STUDY DESIGN: We enrolled healthy married, monogamous, heterosexual condom users in a randomized controlled, cross-over, pilot trial in Malaysia. We randomized participants to six groups with different condom use-orders of the experimental WLC and WLM and control latex condom for four episodes for vaginal sex over 1 month for each condom type. We summarized the clinical and non-clinical failure rate, safety and acceptability of each condom type using descriptive statistics. We tested differences in condom failure and acceptability using generalized estimating equations and repeated measure ANOVA respectively.
RESULTS: We screened 75 couples and randomized 50 eligible couples. Two couples withdrew before receiving any condom. The remaining used 576 condoms with 192 uses for each condom variant. Clinical failure rates of WLC, WLM and DT were 1.04%, 0% and 0.52%, respectively. Non-clinical failure rates of WLC, WLM and DT were 2.08%, 3.12% and 1.04%, respectively. Removal was found more painful with Wondaleaf products than the DT. Preferences of participants for WLC, WLM and DT were 33.3%, 29.2% and 25%, respectively.

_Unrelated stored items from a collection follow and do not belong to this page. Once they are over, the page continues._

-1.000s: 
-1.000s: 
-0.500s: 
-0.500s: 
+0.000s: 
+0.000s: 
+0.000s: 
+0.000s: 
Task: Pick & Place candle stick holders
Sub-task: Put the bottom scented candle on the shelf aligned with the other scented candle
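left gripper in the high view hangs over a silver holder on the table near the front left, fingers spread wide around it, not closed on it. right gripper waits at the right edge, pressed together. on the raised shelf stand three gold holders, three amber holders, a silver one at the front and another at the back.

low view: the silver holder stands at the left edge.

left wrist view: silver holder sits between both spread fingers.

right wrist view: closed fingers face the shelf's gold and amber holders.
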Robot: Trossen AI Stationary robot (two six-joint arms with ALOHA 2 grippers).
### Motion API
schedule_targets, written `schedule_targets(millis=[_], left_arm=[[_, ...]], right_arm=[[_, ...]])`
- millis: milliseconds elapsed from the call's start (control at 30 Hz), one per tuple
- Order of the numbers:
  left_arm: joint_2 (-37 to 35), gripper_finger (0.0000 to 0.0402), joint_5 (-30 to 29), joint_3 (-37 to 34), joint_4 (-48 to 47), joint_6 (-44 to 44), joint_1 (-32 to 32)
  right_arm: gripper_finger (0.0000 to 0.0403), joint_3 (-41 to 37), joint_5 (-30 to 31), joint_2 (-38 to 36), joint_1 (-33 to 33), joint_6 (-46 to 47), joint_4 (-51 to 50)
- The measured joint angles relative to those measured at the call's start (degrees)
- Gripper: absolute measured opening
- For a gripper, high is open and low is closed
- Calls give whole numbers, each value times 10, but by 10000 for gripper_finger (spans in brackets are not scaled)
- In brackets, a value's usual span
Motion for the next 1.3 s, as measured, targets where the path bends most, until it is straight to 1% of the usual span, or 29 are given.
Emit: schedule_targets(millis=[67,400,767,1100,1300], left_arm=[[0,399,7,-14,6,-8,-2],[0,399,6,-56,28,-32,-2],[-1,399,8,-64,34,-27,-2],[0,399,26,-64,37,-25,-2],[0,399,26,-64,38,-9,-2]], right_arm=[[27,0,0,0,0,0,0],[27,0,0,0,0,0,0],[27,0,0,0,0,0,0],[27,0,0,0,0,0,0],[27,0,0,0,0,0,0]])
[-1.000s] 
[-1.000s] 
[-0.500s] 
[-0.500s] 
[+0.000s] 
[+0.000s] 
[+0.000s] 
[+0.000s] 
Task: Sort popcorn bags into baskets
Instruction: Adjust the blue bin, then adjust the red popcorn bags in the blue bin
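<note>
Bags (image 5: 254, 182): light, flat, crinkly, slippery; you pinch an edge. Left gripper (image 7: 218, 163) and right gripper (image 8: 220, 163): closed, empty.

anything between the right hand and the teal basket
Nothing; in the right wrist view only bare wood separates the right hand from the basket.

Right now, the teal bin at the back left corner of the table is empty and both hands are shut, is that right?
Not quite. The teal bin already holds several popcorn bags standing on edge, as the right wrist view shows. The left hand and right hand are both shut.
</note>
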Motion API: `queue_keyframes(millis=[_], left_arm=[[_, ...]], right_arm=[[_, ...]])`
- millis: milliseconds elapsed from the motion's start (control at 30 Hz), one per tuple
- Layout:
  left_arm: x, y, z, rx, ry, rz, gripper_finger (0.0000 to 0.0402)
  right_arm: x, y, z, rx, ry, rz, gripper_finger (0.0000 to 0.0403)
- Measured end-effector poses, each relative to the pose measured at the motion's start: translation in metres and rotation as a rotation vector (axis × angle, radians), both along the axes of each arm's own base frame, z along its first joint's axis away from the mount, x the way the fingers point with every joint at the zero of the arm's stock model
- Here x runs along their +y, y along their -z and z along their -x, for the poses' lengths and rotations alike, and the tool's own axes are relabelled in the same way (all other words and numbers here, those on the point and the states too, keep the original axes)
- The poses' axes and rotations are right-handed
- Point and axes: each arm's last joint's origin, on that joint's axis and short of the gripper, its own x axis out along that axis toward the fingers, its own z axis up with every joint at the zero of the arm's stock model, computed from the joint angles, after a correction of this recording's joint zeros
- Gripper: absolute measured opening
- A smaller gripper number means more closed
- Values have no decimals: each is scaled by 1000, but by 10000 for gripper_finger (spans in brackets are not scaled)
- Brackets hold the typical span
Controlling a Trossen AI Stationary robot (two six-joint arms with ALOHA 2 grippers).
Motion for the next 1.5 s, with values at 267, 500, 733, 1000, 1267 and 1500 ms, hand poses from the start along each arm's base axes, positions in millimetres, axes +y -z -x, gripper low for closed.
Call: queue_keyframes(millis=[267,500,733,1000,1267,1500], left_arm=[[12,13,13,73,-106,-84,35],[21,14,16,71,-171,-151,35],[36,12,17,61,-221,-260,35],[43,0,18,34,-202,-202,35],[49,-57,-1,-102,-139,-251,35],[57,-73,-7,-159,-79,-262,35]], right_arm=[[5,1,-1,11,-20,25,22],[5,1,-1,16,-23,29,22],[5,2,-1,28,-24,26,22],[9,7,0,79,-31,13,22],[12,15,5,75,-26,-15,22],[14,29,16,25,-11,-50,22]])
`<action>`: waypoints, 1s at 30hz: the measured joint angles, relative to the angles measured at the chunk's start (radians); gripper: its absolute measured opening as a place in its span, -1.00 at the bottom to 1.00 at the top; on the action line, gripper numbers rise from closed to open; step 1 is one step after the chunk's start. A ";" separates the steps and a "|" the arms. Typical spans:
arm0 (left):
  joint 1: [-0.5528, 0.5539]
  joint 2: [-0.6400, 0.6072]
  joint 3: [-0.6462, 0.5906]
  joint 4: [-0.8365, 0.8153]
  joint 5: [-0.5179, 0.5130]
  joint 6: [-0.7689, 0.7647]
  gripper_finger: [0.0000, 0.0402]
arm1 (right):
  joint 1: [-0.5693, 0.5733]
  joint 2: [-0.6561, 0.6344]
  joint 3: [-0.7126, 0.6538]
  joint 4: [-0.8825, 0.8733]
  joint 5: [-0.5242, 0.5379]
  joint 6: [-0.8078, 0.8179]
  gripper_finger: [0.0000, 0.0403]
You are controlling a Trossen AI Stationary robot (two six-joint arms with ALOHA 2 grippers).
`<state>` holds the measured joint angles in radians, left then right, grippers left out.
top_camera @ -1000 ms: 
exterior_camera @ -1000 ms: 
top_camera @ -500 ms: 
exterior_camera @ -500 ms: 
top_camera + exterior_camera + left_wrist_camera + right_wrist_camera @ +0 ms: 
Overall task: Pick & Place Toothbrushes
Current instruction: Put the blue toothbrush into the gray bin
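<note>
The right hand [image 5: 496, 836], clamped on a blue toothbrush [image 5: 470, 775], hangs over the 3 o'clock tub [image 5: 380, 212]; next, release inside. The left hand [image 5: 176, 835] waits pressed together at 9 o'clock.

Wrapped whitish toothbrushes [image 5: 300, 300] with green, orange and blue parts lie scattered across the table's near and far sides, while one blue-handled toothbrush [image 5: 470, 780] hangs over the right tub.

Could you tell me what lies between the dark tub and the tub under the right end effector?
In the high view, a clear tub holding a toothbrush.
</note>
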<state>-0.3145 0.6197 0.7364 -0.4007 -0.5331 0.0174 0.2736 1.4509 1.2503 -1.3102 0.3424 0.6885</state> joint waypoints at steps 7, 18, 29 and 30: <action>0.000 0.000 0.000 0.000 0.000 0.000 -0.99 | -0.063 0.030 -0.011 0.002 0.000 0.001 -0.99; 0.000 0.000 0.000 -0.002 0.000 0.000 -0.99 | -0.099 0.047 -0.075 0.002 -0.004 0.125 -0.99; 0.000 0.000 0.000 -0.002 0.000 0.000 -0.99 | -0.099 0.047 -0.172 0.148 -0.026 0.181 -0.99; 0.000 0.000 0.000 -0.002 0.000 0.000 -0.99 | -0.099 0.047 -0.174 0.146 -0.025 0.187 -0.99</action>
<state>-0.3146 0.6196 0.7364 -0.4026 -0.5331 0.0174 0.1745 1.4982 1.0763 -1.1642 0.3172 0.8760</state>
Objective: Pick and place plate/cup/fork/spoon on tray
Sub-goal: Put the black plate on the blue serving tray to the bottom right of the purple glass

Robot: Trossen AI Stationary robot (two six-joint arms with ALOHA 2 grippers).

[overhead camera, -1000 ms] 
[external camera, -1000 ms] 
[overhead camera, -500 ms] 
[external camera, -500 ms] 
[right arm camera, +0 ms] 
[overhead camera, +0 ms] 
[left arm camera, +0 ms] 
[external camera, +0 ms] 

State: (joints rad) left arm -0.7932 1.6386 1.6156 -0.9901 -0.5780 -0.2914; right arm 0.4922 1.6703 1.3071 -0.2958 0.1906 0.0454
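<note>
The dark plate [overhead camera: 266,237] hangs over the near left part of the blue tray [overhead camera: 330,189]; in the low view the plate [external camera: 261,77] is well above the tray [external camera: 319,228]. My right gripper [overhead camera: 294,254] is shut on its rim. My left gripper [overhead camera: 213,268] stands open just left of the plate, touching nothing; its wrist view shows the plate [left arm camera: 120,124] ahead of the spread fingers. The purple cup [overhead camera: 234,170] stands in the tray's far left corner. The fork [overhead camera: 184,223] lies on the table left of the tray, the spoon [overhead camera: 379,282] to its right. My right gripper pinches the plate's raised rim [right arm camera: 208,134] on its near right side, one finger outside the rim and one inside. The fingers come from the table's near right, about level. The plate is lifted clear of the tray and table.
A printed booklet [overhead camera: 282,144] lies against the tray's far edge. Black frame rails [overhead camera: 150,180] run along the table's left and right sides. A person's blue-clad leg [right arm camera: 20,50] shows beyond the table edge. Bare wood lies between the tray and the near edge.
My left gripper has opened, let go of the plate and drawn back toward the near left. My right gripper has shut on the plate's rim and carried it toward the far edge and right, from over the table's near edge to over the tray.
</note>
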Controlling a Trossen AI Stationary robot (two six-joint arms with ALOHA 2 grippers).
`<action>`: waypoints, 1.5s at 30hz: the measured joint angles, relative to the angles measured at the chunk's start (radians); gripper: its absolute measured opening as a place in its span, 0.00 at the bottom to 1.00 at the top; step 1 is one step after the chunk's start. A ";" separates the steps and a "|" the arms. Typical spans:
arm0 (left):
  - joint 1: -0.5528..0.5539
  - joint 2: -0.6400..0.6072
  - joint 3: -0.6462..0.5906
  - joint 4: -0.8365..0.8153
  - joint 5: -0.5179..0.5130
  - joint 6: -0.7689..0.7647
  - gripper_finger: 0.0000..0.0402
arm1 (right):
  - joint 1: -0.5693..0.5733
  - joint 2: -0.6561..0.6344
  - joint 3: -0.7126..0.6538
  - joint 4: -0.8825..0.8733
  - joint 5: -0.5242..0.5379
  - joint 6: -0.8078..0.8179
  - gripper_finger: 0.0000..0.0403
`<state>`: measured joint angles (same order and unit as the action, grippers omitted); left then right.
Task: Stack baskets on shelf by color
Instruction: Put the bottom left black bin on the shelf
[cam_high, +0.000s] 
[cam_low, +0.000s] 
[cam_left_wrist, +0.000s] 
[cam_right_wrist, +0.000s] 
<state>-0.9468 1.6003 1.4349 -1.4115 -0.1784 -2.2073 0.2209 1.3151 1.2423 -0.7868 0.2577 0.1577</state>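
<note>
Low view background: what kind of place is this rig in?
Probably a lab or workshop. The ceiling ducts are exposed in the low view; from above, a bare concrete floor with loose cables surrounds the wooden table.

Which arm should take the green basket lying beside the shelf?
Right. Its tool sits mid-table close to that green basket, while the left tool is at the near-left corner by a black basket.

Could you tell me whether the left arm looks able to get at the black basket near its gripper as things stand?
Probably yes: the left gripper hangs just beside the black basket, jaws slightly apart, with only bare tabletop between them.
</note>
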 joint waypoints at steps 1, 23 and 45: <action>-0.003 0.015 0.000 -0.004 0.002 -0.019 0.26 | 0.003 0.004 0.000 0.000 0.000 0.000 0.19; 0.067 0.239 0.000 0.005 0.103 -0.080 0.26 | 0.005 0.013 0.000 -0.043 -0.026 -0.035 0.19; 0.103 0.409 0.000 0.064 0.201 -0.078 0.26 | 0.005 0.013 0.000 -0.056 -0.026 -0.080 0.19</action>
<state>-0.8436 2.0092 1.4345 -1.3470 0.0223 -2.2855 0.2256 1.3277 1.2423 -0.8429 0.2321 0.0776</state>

Overall, WLC and DT had greater acceptances among male participants than WLM.
CONCLUSION: Results of this pilot study support that use of synthetic adhesive male condoms is associated with failure rates similar to those seen with existing latex, and with greater acceptability. A larger study to ascertain non-inferiority is underway.
IMPLICATIONS: The availability of synthetic adhesive male condoms may increase the acceptability of condom use. However, removal pain and clinical performance requires further study.